NASA
This project is no longer funded and will not be updated.

Human Health Effects

Human Disease and Mortality

Scientific data on the increase of Earth’s temperatures are conclusive: The Earth is warming. Climate change involving warmer temperatures increases the likelihood of diseases caused by microorganisms, animals, and insects. Why? Because more frequent warmer temperatures enlarge the areas where these disease-causing organisms can grow.

We are now seeing diseases caused by microorganisms, animals, and insects in regions where these diseases weren't reported before. The insects, rodents, or other animals such as ticks and mites that carry the diseases could never have survived in the region before the climate change. With warmer temperatures, vectors (an insect or other organism that transmits a pathogenic fungus, virus, or bacterium) are able to survive, and the disease is carried in with them. Droughts combined with bouts of heavy precipitation favor population explosions of disease-causing organisms. The world’s poor and children are most affected. More than 90 percent of malaria and diarrhea deaths occur in children 5 years or younger.

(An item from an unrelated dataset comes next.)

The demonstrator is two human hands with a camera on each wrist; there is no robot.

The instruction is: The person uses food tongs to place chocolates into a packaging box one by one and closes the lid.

These climate-sensitive diseases are killers. West Nile virus, cholera, hemorrhagic fevers, malaria, and typhoid fever kill thousands each year. Millions more die from changing climate conditions that affect clean air and water, sufficient food supplies, and basic shelter.

Read about some of the diseases and/or conditions that are increased because of global climate changes. Use the Related Links in this module to investigate and report on other diseases that may spread thanks to global climate changes.

Asthma

The number of people with asthma in the United States has quadrupled in the past two decades, partly because of climate factors. For people living in the Caribbean Islands, clouds of dust from Africa sweep across the Atlantic and cause respiratory illnesses. Warmer ocean waters further warm the climate and increase the levels of plant pollen and soil fungi.

Malaria, Ross River Virus, and West Nile Virus

Plasmodium (malaria pathogen_ in the midgut of a mosquito. Malaria is carried by the Anopheles mosquito. Any warming of the environment increases its survival range, rate of reproduction, and the number of blood meals it needs. The more blood meals, the more times these mosquitoes pass on the disease.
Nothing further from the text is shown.